Experimental investigation of ion cyclotron instabilities on HL-2A tokamak

Dedicated HL-2A experiments have been performed to investigate the physics mechanism of ion cyclotron emission (ICE), including its driven mechanism, frequency dependence, and spectrum feature. We found that the detected ICE frequencies match f_ci in deuterium plasma and scale with Alfvén velocity(v_A), providing the first evidence that ICE is a fast Alfvén wave. Secondly, it has been demonstrated that higher-frequency ICE modes are generated through the coupling of lower-frequency ICE modes, which confirms the related theoretical work [1]. The experiment reveals that the wave-wave coupling processes have the potential to broaden the frequency bandwidth of ICE, resulting in a redistribution of ICE energy and a wider range of wave-particle interactions.
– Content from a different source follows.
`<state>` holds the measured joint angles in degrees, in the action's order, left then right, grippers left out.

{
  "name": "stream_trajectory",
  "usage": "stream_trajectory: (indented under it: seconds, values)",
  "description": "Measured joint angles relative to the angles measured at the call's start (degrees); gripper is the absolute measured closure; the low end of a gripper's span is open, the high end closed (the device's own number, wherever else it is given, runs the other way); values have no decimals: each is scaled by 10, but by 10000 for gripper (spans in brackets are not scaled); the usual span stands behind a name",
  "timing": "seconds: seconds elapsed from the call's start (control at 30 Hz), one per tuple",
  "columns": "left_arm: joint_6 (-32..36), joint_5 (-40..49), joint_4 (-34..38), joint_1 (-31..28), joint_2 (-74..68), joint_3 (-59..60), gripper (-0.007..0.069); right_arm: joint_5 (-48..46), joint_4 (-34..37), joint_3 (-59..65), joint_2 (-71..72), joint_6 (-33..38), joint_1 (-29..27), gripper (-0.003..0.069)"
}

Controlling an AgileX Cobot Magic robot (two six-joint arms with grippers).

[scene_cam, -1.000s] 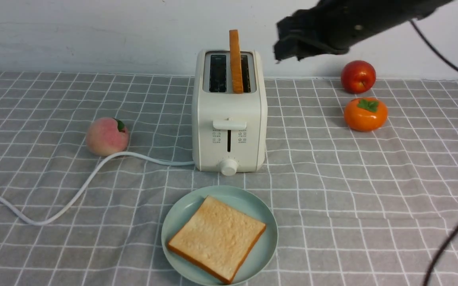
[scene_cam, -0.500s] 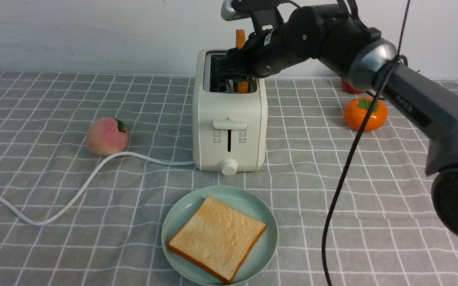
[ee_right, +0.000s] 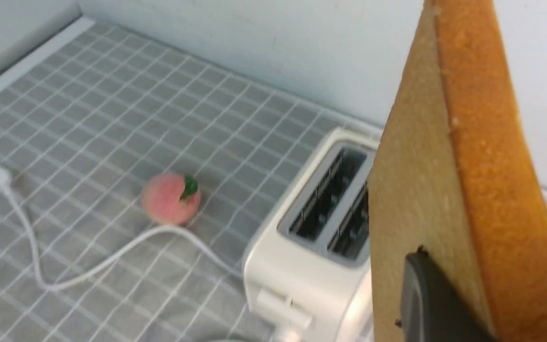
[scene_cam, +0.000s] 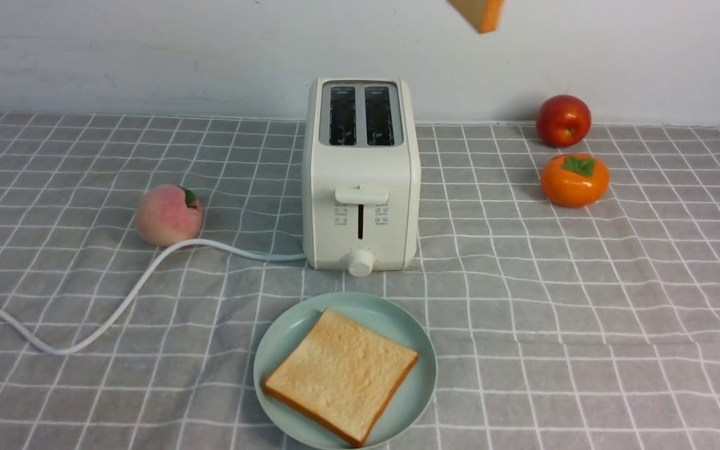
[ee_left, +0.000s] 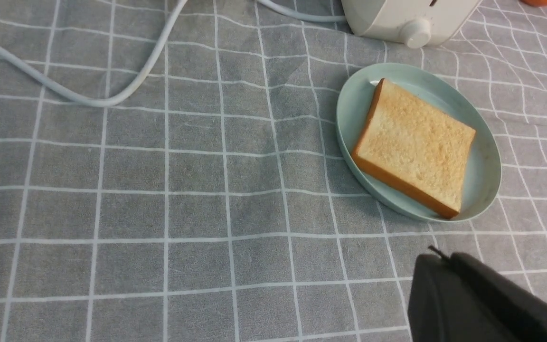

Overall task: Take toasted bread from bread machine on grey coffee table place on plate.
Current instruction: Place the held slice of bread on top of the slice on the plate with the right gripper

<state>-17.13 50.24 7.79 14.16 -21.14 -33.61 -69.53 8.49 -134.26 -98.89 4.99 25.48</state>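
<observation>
The cream-white bread machine (scene_cam: pixel 360 175) stands on the grey coffee table (scene_cam: pixel 585 281), and both of its slots show dark and empty. In front of it, one slice of toasted bread (scene_cam: pixel 341 375) lies flat on the mint-green plate (scene_cam: pixel 413 334). High above and to the right of the toaster, my right gripper (ee_right: pixel 449 270) is shut on a second slice (ee_right: pixel 468 166), held upright. Only a corner of that slice (scene_cam: pixel 479 9) reaches the front view's top edge. My left gripper (ee_left: pixel 439 259) hovers shut and empty over the cloth, near the plate (ee_left: pixel 349 109).
A peach (scene_cam: pixel 168 214) lies left of the toaster, and the white cord (scene_cam: pixel 116 306) curves past it toward the front left. A red apple (scene_cam: pixel 563 120) and an orange persimmon (scene_cam: pixel 574 180) sit at the back right. A white wall runs along the table's far edge.
My right arm came in over the toaster, shut on the upright slice and lifted it up and right, leaving the slot empty. The arm has left the front view.
</observation>
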Motion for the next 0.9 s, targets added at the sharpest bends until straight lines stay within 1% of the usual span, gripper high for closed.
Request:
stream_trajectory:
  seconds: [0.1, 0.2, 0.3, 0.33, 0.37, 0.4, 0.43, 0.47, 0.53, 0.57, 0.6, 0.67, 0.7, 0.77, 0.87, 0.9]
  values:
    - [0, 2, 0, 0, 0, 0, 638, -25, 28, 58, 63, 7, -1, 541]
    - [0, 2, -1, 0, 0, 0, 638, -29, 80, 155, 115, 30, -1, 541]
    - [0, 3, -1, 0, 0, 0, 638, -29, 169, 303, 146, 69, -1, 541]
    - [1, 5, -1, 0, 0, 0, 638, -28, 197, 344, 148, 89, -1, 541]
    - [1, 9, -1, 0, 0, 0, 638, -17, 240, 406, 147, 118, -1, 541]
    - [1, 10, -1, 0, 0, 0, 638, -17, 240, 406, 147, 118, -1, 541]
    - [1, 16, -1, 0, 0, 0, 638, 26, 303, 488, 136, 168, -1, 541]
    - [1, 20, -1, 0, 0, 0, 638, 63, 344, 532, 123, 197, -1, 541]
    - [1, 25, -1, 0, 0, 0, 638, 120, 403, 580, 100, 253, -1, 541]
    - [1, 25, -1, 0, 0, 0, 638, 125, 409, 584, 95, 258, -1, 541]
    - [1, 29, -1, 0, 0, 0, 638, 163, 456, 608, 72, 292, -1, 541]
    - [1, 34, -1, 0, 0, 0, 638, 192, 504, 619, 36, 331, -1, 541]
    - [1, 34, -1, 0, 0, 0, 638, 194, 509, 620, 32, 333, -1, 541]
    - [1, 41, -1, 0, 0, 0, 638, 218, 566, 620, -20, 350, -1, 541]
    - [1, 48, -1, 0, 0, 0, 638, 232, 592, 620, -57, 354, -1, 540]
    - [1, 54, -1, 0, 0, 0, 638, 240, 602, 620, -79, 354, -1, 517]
Furthermore, the stability boundary of ICE has been directly observed, showing that ICE is stabilized with decreasing pedestal pressure gradient. A theoretical model has been developed to interpret these results, highlighting a new driving mechanism of ICE. This study provides valuable insights for the understanding of ICE and the development of ICE as a reliable diagnostic tool for studying energetic particles in fusion plasmas.

[1] B. Chapman et al., Plasma Physics and Controlled Fusion 62, 095022 (2020).